━━━ Supplied data

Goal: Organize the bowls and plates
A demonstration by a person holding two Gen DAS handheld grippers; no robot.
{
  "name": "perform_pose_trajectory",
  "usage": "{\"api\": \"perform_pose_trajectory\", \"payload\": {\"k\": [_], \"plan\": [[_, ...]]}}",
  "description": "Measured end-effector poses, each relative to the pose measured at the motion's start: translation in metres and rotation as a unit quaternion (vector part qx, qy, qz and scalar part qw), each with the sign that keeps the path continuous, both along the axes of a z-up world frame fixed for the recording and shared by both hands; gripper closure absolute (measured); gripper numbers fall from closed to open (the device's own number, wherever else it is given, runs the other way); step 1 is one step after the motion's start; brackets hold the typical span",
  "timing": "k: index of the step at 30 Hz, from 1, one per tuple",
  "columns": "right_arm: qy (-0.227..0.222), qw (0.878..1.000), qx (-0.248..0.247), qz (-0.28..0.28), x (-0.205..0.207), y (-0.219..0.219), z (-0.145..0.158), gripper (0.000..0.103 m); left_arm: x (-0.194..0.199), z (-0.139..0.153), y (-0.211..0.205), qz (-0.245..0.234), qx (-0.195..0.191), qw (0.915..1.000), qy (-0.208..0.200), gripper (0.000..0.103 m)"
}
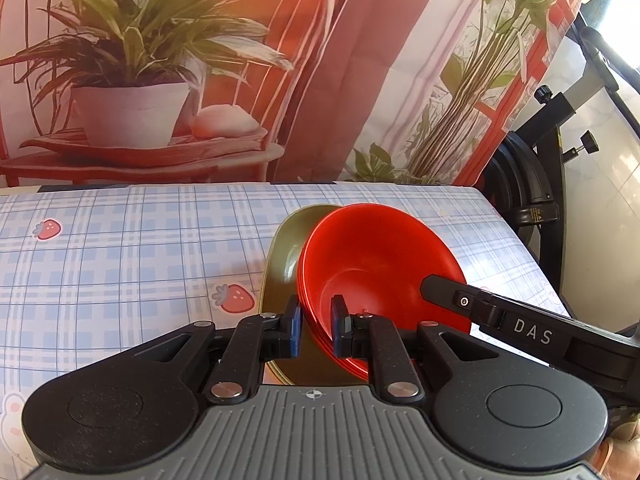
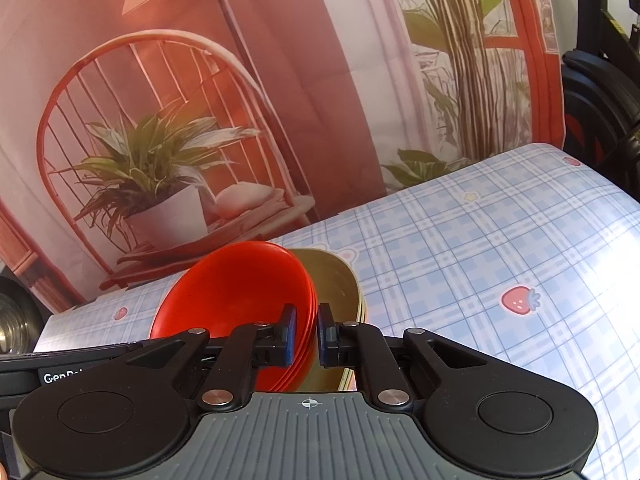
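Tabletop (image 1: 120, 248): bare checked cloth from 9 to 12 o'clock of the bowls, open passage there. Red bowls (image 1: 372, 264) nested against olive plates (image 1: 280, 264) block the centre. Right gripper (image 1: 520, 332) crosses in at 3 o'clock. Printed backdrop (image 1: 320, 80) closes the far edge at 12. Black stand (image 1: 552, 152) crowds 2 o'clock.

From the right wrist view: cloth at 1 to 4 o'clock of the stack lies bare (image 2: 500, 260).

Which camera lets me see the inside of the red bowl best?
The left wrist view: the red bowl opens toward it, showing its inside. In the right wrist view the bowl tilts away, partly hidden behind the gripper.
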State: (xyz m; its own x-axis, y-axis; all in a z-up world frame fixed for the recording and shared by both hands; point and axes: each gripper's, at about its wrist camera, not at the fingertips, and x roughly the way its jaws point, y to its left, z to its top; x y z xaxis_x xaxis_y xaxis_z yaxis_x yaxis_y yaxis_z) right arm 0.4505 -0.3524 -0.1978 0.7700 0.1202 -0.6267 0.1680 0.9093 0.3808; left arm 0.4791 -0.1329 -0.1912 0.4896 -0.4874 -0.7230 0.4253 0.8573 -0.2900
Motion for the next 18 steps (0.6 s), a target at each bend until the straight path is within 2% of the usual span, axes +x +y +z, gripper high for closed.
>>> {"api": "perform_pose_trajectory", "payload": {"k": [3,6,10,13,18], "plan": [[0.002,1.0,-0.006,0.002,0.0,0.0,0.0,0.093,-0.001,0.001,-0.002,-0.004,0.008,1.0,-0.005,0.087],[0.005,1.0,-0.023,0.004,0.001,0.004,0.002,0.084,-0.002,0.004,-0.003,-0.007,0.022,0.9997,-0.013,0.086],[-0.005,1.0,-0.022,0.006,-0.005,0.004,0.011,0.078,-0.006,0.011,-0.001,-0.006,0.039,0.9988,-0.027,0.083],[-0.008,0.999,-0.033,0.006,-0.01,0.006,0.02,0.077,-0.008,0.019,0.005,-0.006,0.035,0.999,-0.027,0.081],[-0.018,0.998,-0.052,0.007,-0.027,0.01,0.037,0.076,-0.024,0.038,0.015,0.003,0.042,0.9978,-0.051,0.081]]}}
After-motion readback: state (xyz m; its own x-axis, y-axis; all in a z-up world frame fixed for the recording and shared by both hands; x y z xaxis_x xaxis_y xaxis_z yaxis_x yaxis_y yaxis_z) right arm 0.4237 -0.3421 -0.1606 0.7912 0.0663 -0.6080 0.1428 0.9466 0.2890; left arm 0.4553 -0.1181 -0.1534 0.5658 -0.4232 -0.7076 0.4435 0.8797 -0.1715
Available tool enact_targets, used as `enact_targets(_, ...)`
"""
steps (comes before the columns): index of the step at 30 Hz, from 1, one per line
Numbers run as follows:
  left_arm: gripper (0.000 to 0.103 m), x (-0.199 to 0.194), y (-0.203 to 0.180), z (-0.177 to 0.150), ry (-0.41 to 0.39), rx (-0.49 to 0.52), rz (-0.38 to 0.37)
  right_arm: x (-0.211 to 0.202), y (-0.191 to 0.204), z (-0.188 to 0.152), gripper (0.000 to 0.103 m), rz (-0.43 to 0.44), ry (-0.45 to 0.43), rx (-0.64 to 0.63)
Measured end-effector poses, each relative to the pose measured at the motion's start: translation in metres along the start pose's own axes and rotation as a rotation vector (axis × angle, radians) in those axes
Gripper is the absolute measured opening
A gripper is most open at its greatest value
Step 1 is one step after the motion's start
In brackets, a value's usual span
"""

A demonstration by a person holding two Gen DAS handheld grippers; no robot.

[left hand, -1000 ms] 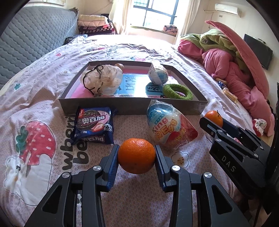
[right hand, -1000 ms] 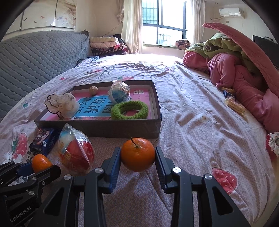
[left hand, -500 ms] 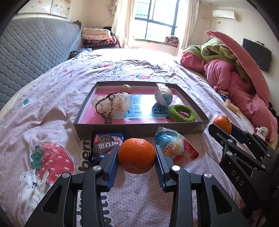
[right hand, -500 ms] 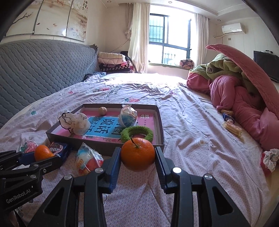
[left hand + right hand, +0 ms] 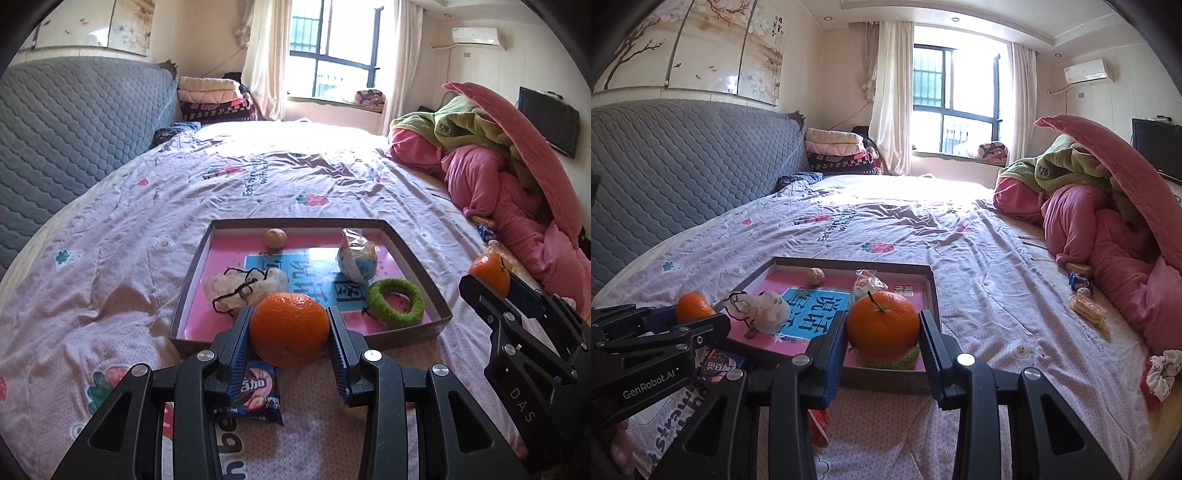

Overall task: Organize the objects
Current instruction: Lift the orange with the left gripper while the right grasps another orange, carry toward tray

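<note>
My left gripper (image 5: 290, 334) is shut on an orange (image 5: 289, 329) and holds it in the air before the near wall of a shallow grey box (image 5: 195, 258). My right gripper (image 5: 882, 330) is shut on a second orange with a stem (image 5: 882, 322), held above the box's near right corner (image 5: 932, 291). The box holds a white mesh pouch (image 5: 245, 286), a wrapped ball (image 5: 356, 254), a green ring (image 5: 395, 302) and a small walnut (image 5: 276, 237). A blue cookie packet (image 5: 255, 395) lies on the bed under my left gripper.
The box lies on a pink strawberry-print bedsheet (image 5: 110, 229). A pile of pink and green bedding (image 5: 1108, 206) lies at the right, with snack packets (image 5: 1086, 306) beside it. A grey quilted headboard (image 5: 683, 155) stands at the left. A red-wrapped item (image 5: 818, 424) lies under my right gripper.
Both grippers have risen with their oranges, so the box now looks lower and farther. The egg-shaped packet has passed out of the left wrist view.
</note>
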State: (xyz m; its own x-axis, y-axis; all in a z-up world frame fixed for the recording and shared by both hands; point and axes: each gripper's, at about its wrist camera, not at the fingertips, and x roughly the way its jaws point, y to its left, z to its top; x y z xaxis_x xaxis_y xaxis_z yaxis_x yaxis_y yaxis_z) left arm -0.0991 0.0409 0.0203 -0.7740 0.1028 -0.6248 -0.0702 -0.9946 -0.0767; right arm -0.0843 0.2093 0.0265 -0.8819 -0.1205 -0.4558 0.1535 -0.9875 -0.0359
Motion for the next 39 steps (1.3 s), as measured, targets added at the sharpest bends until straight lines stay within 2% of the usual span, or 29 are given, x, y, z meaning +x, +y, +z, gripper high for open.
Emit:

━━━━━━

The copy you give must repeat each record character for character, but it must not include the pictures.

## Task solution
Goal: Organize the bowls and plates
A demonstration by a person holding two Gen DAS handheld grippers; no robot.
{
  "name": "perform_pose_trajectory",
  "usage": "{\"api\": \"perform_pose_trajectory\", \"payload\": {\"k\": [_], \"plan\": [[_, ...]]}}",
  "description": "Measured end-effector poses, each relative to the pose measured at the motion's start: translation in metres and rotation as a unit quaternion (vector part qx, qy, qz and scalar part qw), each with the sign that keeps the path continuous, both along the axes of a z-up world frame fixed for the recording and shared by both hands; gripper closure absolute (measured); gripper numbers fall from closed to open (the device's own number, wherever else it is given, runs the other way); step 1 is one step after the motion's start; brackets hold the typical span",
  "timing": "k: index of the step at 30 Hz, from 1, one per tuple",
  "columns": "right_arm: qy (-0.227..0.222), qw (0.878..1.000), qx (-0.248..0.247), qz (-0.28..0.28), x (-0.205..0.207), y (-0.219..0.219), z (-0.145..0.158), gripper (0.000..0.103 m); left_arm: x (-0.194..0.199), z (-0.139..0.153), y (-0.211..0.205), qz (-0.245..0.234), qx (-0.195..0.191), qw (0.915..1.000), qy (-0.208..0.200), gripper (0.000..0.103 m)"
}
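Tabletop (image 1: 120, 248): bare checked cloth from 9 to 12 o'clock of the bowls, open passage there. Red bowls (image 1: 372, 264) nested against olive plates (image 1: 280, 264) block the centre. Right gripper (image 1: 520, 332) crosses in at 3 o'clock. Printed backdrop (image 1: 320, 80) closes the far edge at 12. Black stand (image 1: 552, 152) crowds 2 o'clock.

From the right wrist view: cloth at 1 to 4 o'clock of the stack lies bare (image 2: 500, 260).

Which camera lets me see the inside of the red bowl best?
The left wrist view: the red bowl opens toward it, showing its inside. In the right wrist view the bowl tilts away, partly hidden behind the gripper.
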State: (xyz m; its own x-axis, y-axis; all in a z-up world frame fixed for the recording and shared by both hands; point and axes: each gripper's, at about its wrist camera, not at the fingertips, and x roughly the way its jaws point, y to its left, z to its top; x y z xaxis_x xaxis_y xaxis_z yaxis_x yaxis_y yaxis_z) right arm 0.4505 -0.3524 -0.1978 0.7700 0.1202 -0.6267 0.1680 0.9093 0.3808; left arm 0.4791 -0.1329 -0.1912 0.4896 -0.4874 -0.7230 0.4253 0.8573 -0.2900
Motion for the next 18 steps (0.6 s), a target at each bend until the straight path is within 2% of the usual span, axes +x +y +z, gripper high for closed.
>>> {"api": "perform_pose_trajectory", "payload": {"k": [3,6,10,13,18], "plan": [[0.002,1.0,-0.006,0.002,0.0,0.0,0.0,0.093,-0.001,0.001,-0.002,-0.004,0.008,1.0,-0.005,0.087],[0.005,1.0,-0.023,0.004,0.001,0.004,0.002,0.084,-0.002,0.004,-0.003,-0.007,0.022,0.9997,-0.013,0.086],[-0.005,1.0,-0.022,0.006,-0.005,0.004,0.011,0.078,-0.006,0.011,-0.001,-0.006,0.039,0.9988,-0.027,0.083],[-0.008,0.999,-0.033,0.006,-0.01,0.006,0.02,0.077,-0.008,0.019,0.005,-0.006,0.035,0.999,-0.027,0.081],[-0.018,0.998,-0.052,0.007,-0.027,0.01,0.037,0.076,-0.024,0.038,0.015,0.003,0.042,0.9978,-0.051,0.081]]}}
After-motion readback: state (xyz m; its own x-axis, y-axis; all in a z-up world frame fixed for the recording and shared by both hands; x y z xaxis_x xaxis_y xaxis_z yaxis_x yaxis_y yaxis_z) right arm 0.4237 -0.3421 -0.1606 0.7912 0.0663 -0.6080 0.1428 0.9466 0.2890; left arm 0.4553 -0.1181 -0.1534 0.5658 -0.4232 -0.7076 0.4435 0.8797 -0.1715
Available tool enact_targets, used as `enact_targets(_, ...)`
"""
steps (comes before the columns): index of the step at 30 Hz, from 1, one per line
Numbers run as follows:
  left_arm: gripper (0.000 to 0.103 m), x (-0.199 to 0.194), y (-0.203 to 0.180), z (-0.177 to 0.150), ry (-0.41 to 0.39), rx (-0.49 to 0.52), rz (-0.38 to 0.37)
  right_arm: x (-0.211 to 0.202), y (-0.191 to 0.204), z (-0.188 to 0.152), gripper (0.000 to 0.103 m), rz (-0.43 to 0.44), ry (-0.45 to 0.43), rx (-0.64 to 0.63)
Measured end-effector poses, each relative to the pose measured at the motion's start: translation in metres along the start pose's own axes and rotation as a rotation vector (axis × angle, radians) in those axes
Gripper is the absolute measured opening
A gripper is most open at its greatest value
Step 1 is one step after the motion's start
In brackets, a value's usual span
"""

A demonstration by a person holding two Gen DAS handheld grippers; no robot.

[left hand, -1000 ms] 
[right hand, -1000 ms] 
[left hand, -500 ms] 
[right hand, -500 ms] 
[left hand + right hand, +0 ms] 

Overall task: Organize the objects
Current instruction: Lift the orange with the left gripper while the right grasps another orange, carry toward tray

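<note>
My left gripper (image 5: 290, 334) is shut on an orange (image 5: 289, 329) and holds it in the air before the near wall of a shallow grey box (image 5: 195, 258). My right gripper (image 5: 882, 330) is shut on a second orange with a stem (image 5: 882, 322), held above the box's near right corner (image 5: 932, 291). The box holds a white mesh pouch (image 5: 245, 286), a wrapped ball (image 5: 356, 254), a green ring (image 5: 395, 302) and a small walnut (image 5: 276, 237). A blue cookie packet (image 5: 255, 395) lies on the bed under my left gripper.
The box lies on a pink strawberry-print bedsheet (image 5: 110, 229). A pile of pink and green bedding (image 5: 1108, 206) lies at the right, with snack packets (image 5: 1086, 306) beside it. A grey quilted headboard (image 5: 683, 155) stands at the left. A red-wrapped item (image 5: 818, 424) lies under my right gripper.
Both grippers have risen with their oranges, so the box now looks lower and farther. The egg-shaped packet has passed out of the left wrist view.
</note>
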State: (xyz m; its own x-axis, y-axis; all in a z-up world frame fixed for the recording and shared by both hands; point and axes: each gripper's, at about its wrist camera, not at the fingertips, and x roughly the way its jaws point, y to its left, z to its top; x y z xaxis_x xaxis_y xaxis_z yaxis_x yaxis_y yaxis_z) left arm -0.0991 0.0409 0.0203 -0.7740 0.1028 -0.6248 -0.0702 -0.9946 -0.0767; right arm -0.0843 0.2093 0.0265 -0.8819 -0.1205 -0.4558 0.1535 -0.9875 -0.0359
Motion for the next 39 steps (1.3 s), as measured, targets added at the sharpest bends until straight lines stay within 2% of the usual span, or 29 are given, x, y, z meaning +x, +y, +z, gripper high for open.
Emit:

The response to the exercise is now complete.